Web exclusive 1/31/02
What America stands for
President Bush's State of the Union speech was magnificent not just
as oratory but as national leadership
By Michael Barone
George W. Bush's State of the Union
speech Tuesday night was magnificent, even
better than his superb speech on September 20. It was magnificent not just
as oratory but as national leadership.
It was first of all the speech of a commander in chief. It has often been said that
Americans will not tolerate a protracted
war or one with many American casualties. This has always been wrong: Americans will support a war for a righteous
cause over many difficult months and years
and with many casualties if their president
shows that the war is just and explains his
overall strategy and how much progress
we are making. Abraham Lincoln and
Franklin Roosevelt did this and were re-elected in two of the highest-casualty years
in American history, 1864 and 1944.
In his State of the Union speech, Bush
explained where we are in the war against
terrorism and where we are headed. With
meticulous care, he explained that the
training camps in Afghanistan have been
shut down, but not the training camps elsewhere. He explained that American forces
are now helping to fight terrorism in Somalia, Bosnia, and the Philippines.

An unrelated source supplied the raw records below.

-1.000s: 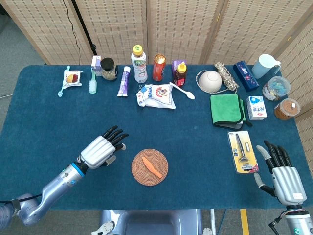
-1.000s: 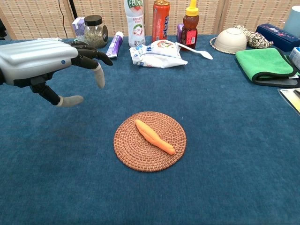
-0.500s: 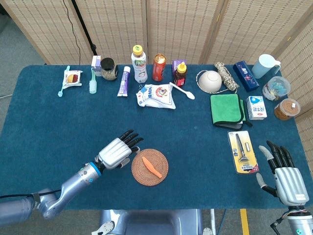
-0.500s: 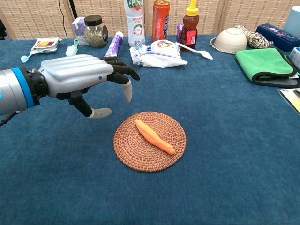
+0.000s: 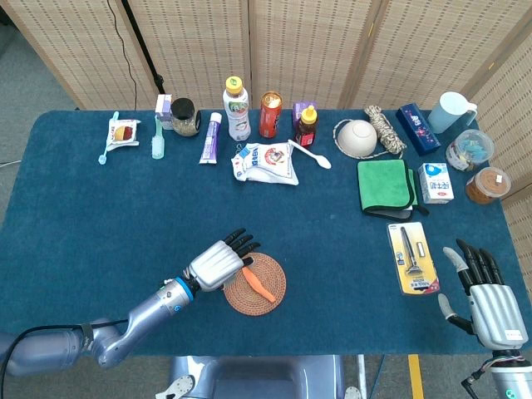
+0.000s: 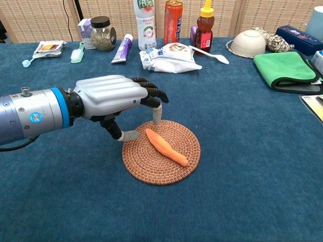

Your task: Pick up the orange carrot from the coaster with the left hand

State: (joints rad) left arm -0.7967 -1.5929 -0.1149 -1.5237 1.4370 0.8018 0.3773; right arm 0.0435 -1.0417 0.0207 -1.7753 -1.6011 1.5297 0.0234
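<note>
Left hand (image 6: 113,101), fingers apart and holding nothing, hides the coaster's (image 6: 166,161) left edge beside the carrot (image 6: 166,146).

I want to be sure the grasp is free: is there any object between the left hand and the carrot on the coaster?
Nothing visible stands between them. The left hand hovers at the coaster's left edge, fingers apart around the near end of the carrot, with only bare woven surface in the gap.
</note>
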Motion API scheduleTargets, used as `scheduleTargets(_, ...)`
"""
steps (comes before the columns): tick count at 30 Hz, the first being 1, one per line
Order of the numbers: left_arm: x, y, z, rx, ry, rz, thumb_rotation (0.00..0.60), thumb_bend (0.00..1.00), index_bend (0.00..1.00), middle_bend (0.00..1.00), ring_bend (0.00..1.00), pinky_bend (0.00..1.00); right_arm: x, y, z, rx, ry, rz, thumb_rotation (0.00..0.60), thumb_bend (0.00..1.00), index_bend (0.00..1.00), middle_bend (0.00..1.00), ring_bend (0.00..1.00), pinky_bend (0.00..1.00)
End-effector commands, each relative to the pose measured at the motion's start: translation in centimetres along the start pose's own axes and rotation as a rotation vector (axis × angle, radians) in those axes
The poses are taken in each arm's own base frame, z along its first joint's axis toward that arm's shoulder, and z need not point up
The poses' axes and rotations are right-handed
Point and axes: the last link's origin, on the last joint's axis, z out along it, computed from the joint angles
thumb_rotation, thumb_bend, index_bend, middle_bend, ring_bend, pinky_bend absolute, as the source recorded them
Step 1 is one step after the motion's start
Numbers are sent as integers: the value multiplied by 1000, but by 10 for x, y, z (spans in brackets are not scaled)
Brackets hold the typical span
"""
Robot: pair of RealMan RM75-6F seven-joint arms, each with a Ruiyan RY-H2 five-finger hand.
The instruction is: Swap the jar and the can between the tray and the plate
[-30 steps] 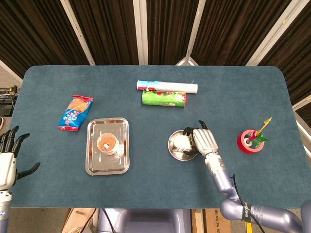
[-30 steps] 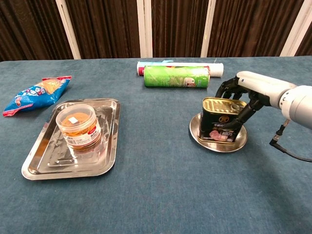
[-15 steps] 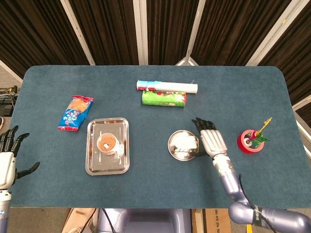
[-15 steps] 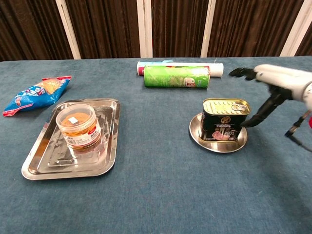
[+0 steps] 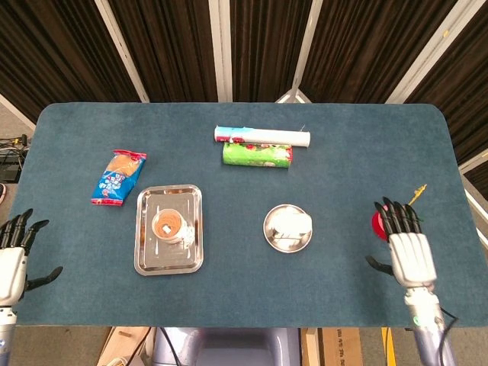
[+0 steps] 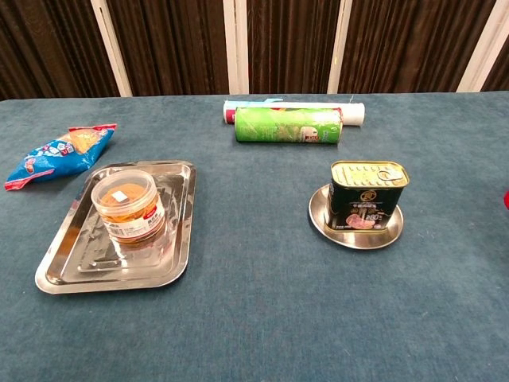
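Note:
A clear jar [image 6: 129,205] of biscuits stands upright in the steel tray [image 6: 73,263] at the left; the head view shows the jar [image 5: 170,226] and the tray [image 5: 147,252] from above. A dark rectangular can [image 6: 366,195] stands on the round steel plate [image 6: 351,235], also seen from above as the can [image 5: 290,224] on its plate [image 5: 277,242]. My right hand [image 5: 409,251] hovers open near the table's front right edge, far from the can. My left hand [image 5: 13,255] is open off the front left corner. Neither hand appears in the chest view.
A green chip tube [image 5: 257,155] and a white tube [image 5: 262,136] lie side by side at the back centre. A blue snack bag [image 5: 118,177] lies behind the tray. A red tape roll with a small plant [image 5: 381,222] sits just beyond my right hand.
My right hand has let go of the can and pulled back to the right and toward the front edge, leaving the chest view. The can stays on the plate.

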Motion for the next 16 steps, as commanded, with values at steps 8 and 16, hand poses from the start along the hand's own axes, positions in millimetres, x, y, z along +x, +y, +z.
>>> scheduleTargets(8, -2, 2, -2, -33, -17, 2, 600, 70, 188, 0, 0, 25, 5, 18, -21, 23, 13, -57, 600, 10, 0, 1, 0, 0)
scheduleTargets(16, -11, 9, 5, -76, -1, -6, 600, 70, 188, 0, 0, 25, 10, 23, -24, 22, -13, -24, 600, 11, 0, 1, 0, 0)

And he set a new course for the war.
"Our second goal is to prevent regimes that
sponsor terror from threatening America
or our friends and allies with weapons
of mass destruction. He named North
Korea, Iran, and Iraq, saying they form
"an axis of evil." And "all nations should
know America will do what is necessary
to ensure our nation's security."
In other words, we will work to undermine the regime of the mullahs in Iran
and to overthrow the regime of Saddam
Hussein in Iraq. As Michael Ledeen has
pointed out in National Review Online,
Bush thus settled the differences in his administration on how we should deal with
Iran and Iraq. The war on terrorism has
seemed to be in a lull: Activity in
Afghanistan is limited, and American
efforts elsewhere are not overwhelming.
But Bush made it plain that this is only
a lull before a storm. The Iranian mullahs
and Hussein surely understood what Bush
meant: He seeks to destroy their regimes.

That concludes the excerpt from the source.